Seongmin Yoo is a Korean-born conceptual and installation artist that now lives in America. Known for her inventive use of space and materials, her body of work involves collage, painting, video, performance, and installation. Seongmin often utilizes traditional Korean techniques that her mother taught her. Seongmin says she owes most of her success to the decades of experience and extensive knowledge gifted to her by her mentors.
Seongmin's work deals with both her personal struggles and political struggles. Her artwork has often dealt with spirituality, the body, and women’s rights. She uses the raw materials she collects in nature to speak about the cyclical nature of life and the inevitability of being repurposed or reborn. Lately, however, she has focused on the interaction between her east and west identities. Her current show, “Bondage to Freedom”, addresses the newfound freedoms and experiences that she’s had living in America as an artist and as a woman. She discusses that in Korea, women are pressured to be submissive and demure but in America she is encouraged to be expressive, particularly as an artist.
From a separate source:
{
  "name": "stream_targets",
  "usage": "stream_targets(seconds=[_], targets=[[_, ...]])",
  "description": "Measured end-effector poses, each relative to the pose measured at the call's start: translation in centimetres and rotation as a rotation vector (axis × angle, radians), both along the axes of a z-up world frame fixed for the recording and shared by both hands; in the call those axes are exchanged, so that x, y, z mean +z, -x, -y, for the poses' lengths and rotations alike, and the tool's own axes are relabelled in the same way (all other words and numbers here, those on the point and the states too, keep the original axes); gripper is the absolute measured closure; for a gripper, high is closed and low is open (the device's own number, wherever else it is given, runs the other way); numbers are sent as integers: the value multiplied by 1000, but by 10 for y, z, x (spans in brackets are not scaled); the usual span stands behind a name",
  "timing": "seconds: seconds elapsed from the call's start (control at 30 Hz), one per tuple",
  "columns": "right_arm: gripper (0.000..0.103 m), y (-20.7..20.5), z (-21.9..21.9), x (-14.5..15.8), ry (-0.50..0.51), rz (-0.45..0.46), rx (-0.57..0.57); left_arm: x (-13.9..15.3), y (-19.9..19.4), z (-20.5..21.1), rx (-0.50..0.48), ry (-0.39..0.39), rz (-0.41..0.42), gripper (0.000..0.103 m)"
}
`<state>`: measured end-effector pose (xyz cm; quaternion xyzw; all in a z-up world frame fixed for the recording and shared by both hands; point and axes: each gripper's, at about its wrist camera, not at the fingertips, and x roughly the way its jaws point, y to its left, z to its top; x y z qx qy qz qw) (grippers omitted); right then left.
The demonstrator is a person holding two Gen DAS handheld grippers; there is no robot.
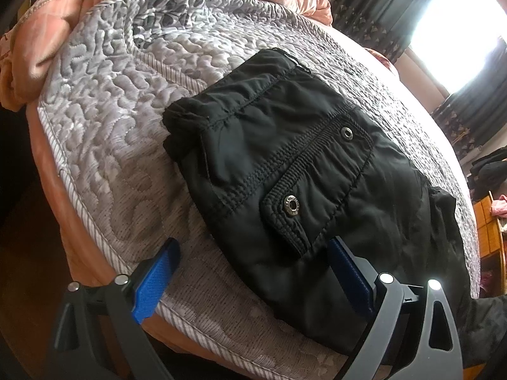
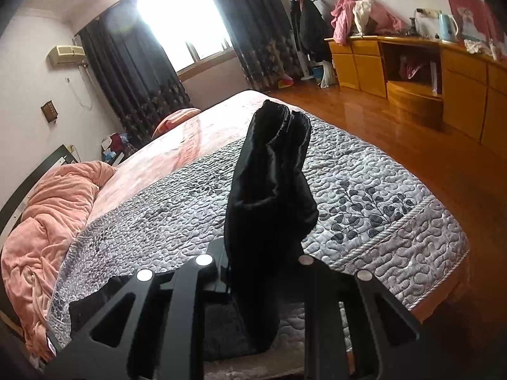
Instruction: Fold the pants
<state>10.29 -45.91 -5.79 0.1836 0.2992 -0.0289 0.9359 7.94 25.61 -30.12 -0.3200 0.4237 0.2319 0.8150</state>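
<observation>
1. One pair of black pants point(image 1: 285, 171), upper part lying flat on the grey quilted bedspread point(image 1: 104, 110); flap pocket with two metal snaps point(image 1: 292, 204) faces up, near the middle of the left wrist view.
2. Leg end of the pants point(image 2: 269, 174) is lifted off the bed, rising toward 12 o'clock in the right wrist view, two cuffs side by side at the top.
3. Right gripper point(image 2: 263, 262): fingers closed together on the raised black fabric, which runs down between them; pads hidden by the cloth.
4. Left gripper point(image 1: 253, 272): blue fingers point(image 1: 157, 280) wide apart. The 7 o'clock finger sits over bare bedspread; the 5 o'clock finger lies at the near edge of the pants. Cannot tell whether it touches.
5. Bedspread covers the foot of the bed; pink sheet point(image 2: 196, 139) beyond it toward 11 o'clock.
6. Peach blanket point(image 2: 47, 221) bunched at 9 o'clock in the right wrist view.
7. Dark curtains point(image 2: 133, 72) frame a bright window at 12 o'clock.
8. Wooden dresser point(image 2: 412, 72) at 2 o'clock, pink clothes point(image 2: 351, 12) heaped on top; wood floor point(image 2: 396, 139) between it and the bed.
</observation>
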Motion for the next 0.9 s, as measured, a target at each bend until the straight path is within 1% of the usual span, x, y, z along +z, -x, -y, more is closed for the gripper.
stream_targets(seconds=[0.13,0.47,0.9], targets=[[85,0,-9,2,9,-1,13,0,0,0,0,2,0,9],[85,1,-38,12,100,6,59,-1,0,-2,4,17,5,9],[85,0,-66,19,179,12,101,-2,1,-3,9,29,11,8]])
She also finds that her pieces, while still made with Korean artistic techniques, are having more and more American influences. As the effects of Americanization become more salient and her world becomes more of a melting pot, she is forced to reckon with the dissonance that comes with merging multiple established identities.
A contemporary of Wangechi Mutu, Lin Tianmiao and Tania Brugeera she is working in the ethno-futurism aesthetic. Her work features startling hybrid figures and otherworldly images that evoke the idea of breaking free from a life of servitude. In her current body of work, she is using video and installation art to address ideas like intruders, torture and subjugation. Problems that women face in Korea like footbinding, misogyny, and sexist gender roles manifest in Seongmin’s surrealistic figures being shackled, attacked, and, ultimately, liberated. Provocative, powerful, and profound, Seongmin Yoo is considered one of the most important conceptual installation artists of our time.